[SPARK-17204][CORE] Fix replicated off heap storage

(Jira: https://issues.apache.org/jira/browse/SPARK-17204) ## What changes were proposed in this pull request? There are a couple of bugs in the `BlockManager` with respect to support for replicated off-heap storage. First, the locally-stored off-heap byte buffer is disposed of when it is replicated. It should not be. Second, the replica byte buffers are stored as heap byte buffers instead of direct byte buffers even when the storage level memory mode is off-heap. This PR addresses both of these problems. ## How was this patch tested? `BlockManagerReplicationSuite` was enhanced to fill in the coverage gaps. It now fails if either of the bugs in this PR exist. Author: Michael Allman <michael@videoamp.com> Closes #16499 from mallman/spark-17204-replicated_off_heap_storage.
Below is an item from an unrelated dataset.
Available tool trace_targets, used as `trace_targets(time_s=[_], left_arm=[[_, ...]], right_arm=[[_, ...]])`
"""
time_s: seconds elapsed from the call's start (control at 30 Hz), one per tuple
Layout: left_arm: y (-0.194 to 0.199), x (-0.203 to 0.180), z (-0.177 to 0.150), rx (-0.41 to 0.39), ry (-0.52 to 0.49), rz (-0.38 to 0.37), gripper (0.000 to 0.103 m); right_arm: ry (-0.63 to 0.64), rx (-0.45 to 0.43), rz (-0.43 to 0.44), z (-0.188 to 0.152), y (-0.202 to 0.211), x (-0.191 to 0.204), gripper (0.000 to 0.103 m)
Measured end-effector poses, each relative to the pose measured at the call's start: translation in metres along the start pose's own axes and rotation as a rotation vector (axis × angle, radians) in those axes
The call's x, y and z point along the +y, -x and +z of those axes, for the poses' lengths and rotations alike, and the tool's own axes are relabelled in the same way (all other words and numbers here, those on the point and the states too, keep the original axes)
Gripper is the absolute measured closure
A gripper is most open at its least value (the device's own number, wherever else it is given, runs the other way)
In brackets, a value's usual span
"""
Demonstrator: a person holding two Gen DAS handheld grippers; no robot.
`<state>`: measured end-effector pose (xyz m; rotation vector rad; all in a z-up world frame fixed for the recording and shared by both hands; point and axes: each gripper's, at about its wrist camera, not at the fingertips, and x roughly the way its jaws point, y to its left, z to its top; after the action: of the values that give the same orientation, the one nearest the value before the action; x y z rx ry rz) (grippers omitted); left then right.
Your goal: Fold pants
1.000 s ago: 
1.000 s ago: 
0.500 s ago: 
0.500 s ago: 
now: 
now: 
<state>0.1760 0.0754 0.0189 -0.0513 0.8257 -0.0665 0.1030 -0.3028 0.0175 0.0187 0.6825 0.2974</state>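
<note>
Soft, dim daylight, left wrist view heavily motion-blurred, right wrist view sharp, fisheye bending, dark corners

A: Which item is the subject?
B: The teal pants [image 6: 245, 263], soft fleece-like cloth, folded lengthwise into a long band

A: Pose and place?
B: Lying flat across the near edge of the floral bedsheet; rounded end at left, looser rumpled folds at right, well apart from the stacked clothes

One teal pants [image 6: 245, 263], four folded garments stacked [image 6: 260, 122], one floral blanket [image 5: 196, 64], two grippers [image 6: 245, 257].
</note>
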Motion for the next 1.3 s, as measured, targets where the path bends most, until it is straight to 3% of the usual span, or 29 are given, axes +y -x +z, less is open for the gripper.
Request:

author: Michael Allman <michael@videoamp.com> 2017-03-21 11:51:22 +0800
committer: Wenchen Fan <wenchen@databricks.com> 2017-03-21 11:51:22 +0800
commit: 7fa116f8fc77906202217c0cd2f9718a4e62632b (patch)
tree: 1173f862ca72cbb6d2e4e0ce32306fea42ad9e24 /core
parent: 0ec1db5475f1a7839bdbf0d9cffe93ce6970a7fe (diff)
download: spark-7fa116f8fc77906202217c0cd2f9718a4e62632b.tar.gz
spark-7fa116f8fc77906202217c0cd2f9718a4e62632b.tar.bz2
spark-7fa116f8fc77906202217c0cd2f9718a4e62632b.zip
5 files changed, 105 insertions, 25 deletions
diff --git a/core/src/main/scala/org/apache/spark/storage/BlockManager.scala b/core/src/main/scala/org/apache/spark/storage/BlockManager.scala
index 45b7338080..245d94ac4f 100644
--- a/core/src/main/scala/org/apache/spark/storage/BlockManager.scala
+++ b/core/src/main/scala/org/apache/spark/storage/BlockManager.scala
@@ -317,6 +317,9 @@ private[spark] class BlockManager(
 
   /**
    * Put the block locally, using the given storage level.
+   *
+   * '''Important!''' Callers must not mutate or release the data buffer underlying `bytes`. Doing
+   * so may corrupt or change the data stored by the `BlockManager`.
    */
   override def putBlockData(
       blockId: BlockId,
@@ -755,6 +758,9 @@ private[spark] class BlockManager(
   /**
    * Put a new block of serialized bytes to the block manager.
    *
+   * '''Important!''' Callers must not mutate or release the data buffer underlying `bytes`. Doing
+   * so may corrupt or change the data stored by the `BlockManager`.
+   *
    * @param encrypt If true, asks the block manager to encrypt the data block before storing,
    *                when I/O encryption is enabled. This is required for blocks that have been
    *                read from unencrypted sources, since all the BlockManager read APIs
@@ -773,7 +779,7 @@ private[spark] class BlockManager(
       if (encrypt && securityManager.ioEncryptionKey.isDefined) {
         try {
           val data = bytes.toByteBuffer
-          val in = new ByteBufferInputStream(data, true)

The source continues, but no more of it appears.